**Task brief**
Report every line below that carries the word "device".

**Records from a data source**
-*-*-

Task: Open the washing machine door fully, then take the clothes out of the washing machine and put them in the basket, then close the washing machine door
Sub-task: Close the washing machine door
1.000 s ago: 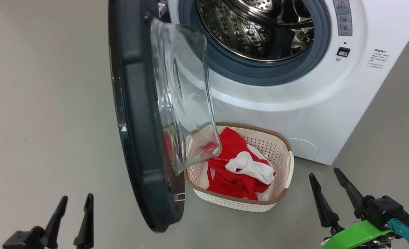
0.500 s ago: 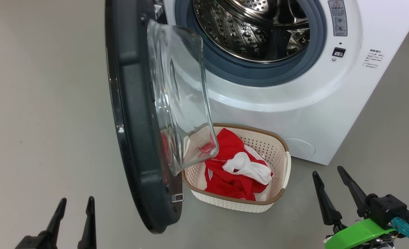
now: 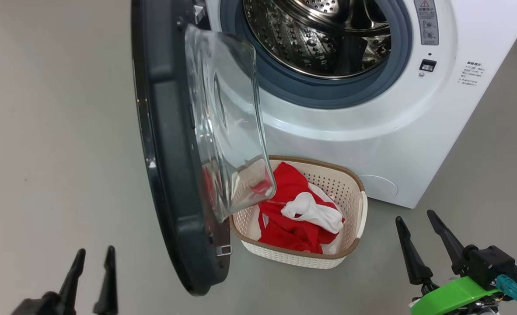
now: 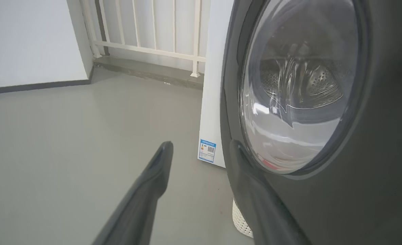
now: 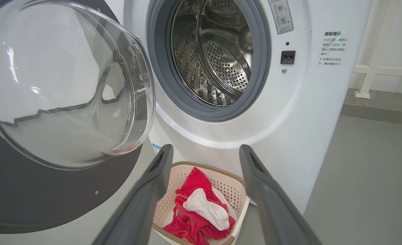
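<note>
The left gripper (image 4: 201, 144) is shown with its two dark fingers spread and nothing held between them. The washing machine door (image 4: 374, 190) is presented at the right, outer face forward. Behind it the white side of the washing machine (image 4: 213, 85) is seen, with a blue label (image 4: 207, 150) attached. A corner of the basket (image 4: 241, 221) is exposed beneath the door.

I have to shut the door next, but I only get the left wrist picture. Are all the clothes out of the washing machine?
Observer: The right wrist view looks into the drum, and no clothes show in it.
Operator: Where are they now?
Observer: The clothes lie in the basket, red with a white piece on top.
Operator: Is the other hand holding anything?
Observer: No. The right gripper is open and empty, on the floor side of the basket.
</note>
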You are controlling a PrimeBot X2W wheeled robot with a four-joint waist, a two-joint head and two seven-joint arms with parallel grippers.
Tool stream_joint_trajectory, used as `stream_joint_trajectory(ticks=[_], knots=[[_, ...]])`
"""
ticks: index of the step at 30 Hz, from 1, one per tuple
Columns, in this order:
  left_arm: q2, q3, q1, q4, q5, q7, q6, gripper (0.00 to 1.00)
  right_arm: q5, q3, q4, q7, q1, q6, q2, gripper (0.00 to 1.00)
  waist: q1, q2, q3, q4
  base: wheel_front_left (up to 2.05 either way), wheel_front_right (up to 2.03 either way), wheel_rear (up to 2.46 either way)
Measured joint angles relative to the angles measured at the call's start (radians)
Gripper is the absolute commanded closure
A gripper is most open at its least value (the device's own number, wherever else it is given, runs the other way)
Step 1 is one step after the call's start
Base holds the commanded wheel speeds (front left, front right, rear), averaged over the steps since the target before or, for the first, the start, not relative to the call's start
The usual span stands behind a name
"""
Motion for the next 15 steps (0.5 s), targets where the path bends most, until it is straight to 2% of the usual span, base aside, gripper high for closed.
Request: stream_joint_trajectory(ticks=[2,3,4,8,10,13,15], knots=[[-0.001,0.006,-0.004,-0.006,-0.079,0.000,0.000,1.00,0.000,0.000,0.000,0.000,0.000,0.000,0.000,0.00,0.0000,0.0000,-0.002,0.000,0.00,0.00,0.00],[-0.001,0.006,-0.004,-0.006,-0.079,0.000,0.000,1.00,0.000,0.000,0.000,0.000,0.000,0.000,0.000,0.00,0.0000,0.0000,-0.002,0.000,0.00,0.00,0.00],[-0.001,0.006,-0.010,-0.012,-0.132,0.000,0.000,1.00,0.000,0.000,0.000,0.000,0.000,0.000,0.001,0.00,0.0000,0.0000,-0.003,-0.001,0.00,0.00,0.00],[0.018,0.009,-0.058,-0.049,-0.416,0.000,0.000,1.00,0.000,0.000,-0.001,0.000,0.000,0.000,0.001,0.00,0.0000,0.0000,-0.003,-0.002,0.00,0.00,0.00],[0.056,0.011,-0.081,-0.064,-0.557,0.000,0.000,1.00,0.000,0.000,-0.001,0.000,0.000,0.000,0.002,0.00,0.0000,0.0000,-0.002,-0.003,0.00,0.00,0.00],[0.135,-0.013,-0.098,-0.094,-0.826,0.007,0.000,1.00,0.000,0.002,-0.001,0.000,0.000,0.000,0.004,0.00,0.0000,0.0000,-0.003,-0.006,0.00,0.00,0.00],[0.185,-0.016,-0.104,-0.123,-1.026,0.087,0.000,1.00,0.000,0.002,-0.001,0.000,0.000,0.000,0.005,0.00,0.0000,0.0000,-0.002,-0.009,0.00,0.00,0.00]])
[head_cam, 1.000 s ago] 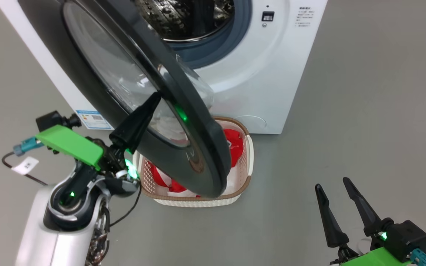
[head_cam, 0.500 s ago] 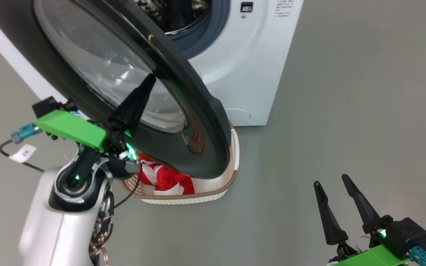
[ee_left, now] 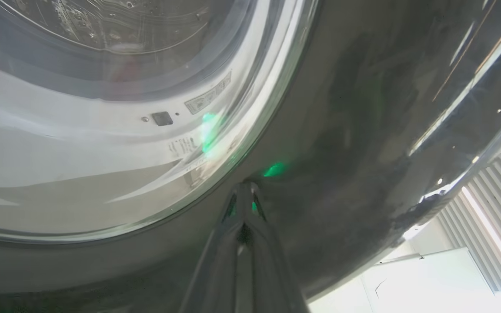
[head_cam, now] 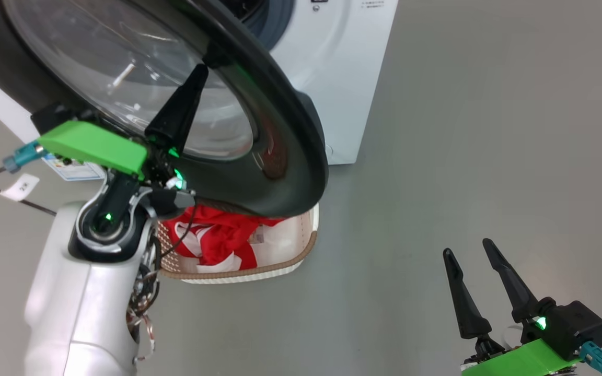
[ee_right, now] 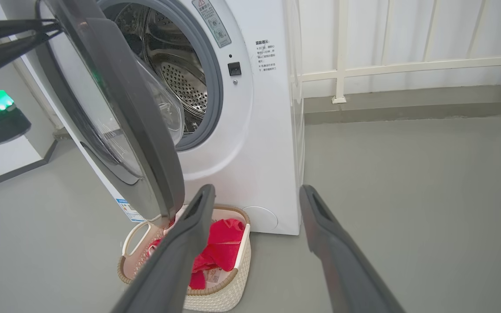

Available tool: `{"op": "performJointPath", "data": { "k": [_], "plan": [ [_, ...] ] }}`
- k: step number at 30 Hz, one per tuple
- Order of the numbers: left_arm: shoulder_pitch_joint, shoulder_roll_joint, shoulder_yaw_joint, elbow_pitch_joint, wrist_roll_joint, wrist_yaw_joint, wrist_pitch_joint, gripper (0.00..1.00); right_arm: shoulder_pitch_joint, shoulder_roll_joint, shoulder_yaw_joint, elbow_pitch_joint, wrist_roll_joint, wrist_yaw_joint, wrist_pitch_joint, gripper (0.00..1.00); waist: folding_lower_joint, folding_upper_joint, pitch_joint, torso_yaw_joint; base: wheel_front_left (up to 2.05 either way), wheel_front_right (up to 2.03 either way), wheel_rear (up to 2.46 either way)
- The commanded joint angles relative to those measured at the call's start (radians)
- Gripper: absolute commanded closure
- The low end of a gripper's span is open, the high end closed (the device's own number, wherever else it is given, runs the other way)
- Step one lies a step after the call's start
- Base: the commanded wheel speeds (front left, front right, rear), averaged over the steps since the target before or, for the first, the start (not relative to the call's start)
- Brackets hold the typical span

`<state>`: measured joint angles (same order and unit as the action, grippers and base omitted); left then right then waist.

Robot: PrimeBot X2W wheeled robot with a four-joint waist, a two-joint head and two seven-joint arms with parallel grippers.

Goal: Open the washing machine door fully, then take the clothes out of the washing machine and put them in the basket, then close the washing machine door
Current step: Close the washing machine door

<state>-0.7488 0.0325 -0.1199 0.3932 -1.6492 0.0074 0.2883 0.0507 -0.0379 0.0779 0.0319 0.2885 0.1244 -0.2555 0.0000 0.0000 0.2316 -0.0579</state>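
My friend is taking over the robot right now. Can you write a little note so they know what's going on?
Left gripper: shut, holding nothing, fingertips against the black rim of the washing machine door.
Right gripper: open, empty, hovering low over the floor.
Clothes: red, lying in the basket in front of the washing machine. The part of the drum that shows looks empty.
Done: door opened, clothes unloaded.
Left: push the door shut. It stands partly open, above the basket.
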Motion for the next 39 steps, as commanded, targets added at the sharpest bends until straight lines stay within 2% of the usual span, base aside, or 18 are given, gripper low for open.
{"op": "performJointPath", "data": {
  "k": [1, 18, 39],
  "plan": [
    [-0.044, 0.018, 0.016, -0.014, 0.005, -0.015, -0.004, 1.0, -0.029, -0.012, 0.023, -0.023, -0.001, 0.006, -0.006, 0.0, 0.0, 0.0, 0.012, -0.01, 0.0, 0.0, 0.0],
    [-0.198, 0.019, 0.028, 0.146, -0.037, -0.07, -0.034, 1.0, -0.051, -0.012, 0.027, -0.029, -0.004, 0.006, -0.006, 0.0, 0.0, 0.0, 0.06, -0.074, 0.0, 0.0, 0.0],
    [-0.361, 0.021, 0.035, 0.274, -0.022, -0.119, -0.043, 1.0, -0.098, -0.012, 0.035, -0.041, -0.003, 0.006, -0.006, 0.0, 0.0, 0.0, 0.158, -0.107, 0.0, 0.0, 0.0]
  ]
}}
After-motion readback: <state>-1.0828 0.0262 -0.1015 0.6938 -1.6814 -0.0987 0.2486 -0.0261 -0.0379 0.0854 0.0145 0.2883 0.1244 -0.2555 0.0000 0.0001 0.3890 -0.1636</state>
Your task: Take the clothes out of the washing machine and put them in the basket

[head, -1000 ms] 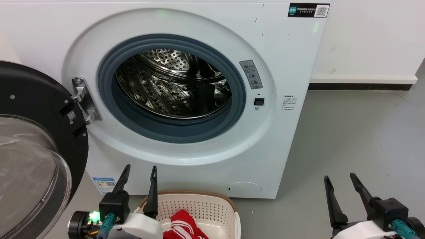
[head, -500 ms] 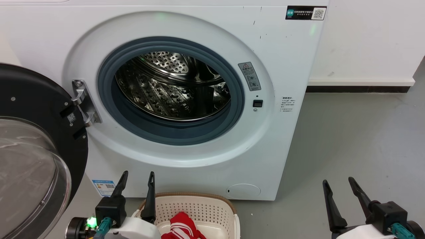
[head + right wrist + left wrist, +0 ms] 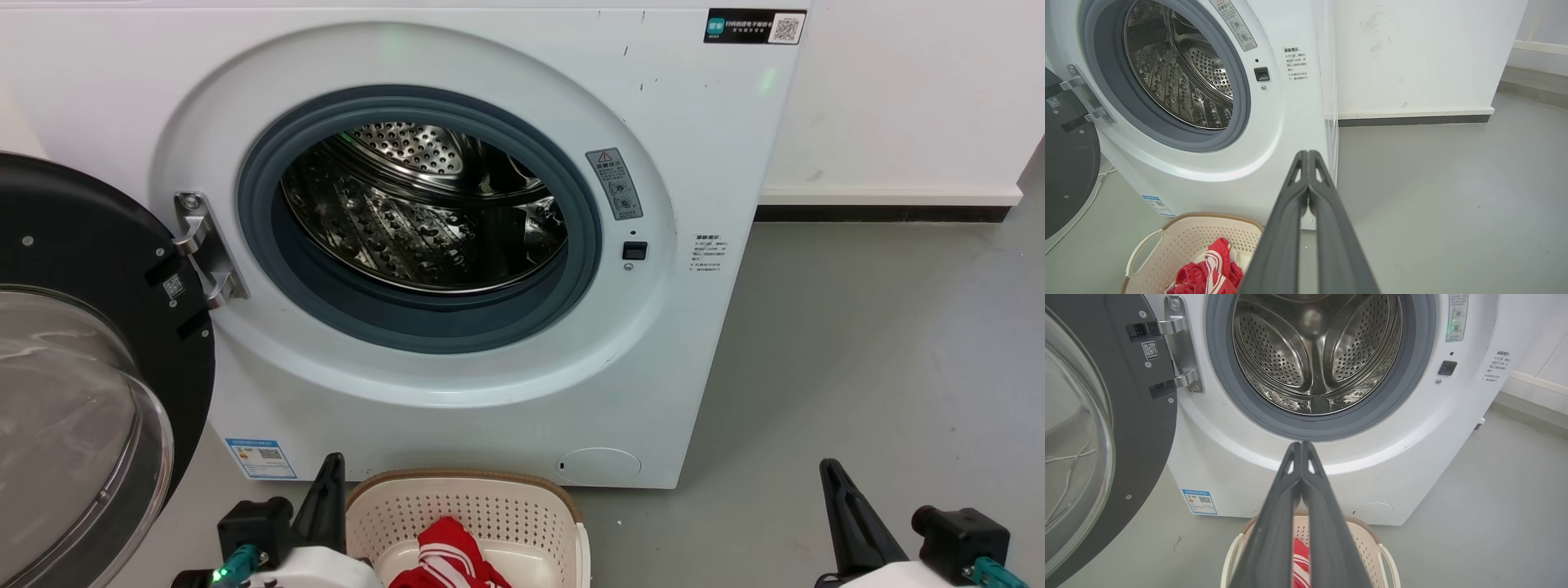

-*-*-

**Output for this task**
A gripper is most open at its least value (the device's own number, wherever else it is given, runs the other way)
- The low end of a gripper's span is open, the high end closed (the device's own number, wherever else it is given, runs the other way)

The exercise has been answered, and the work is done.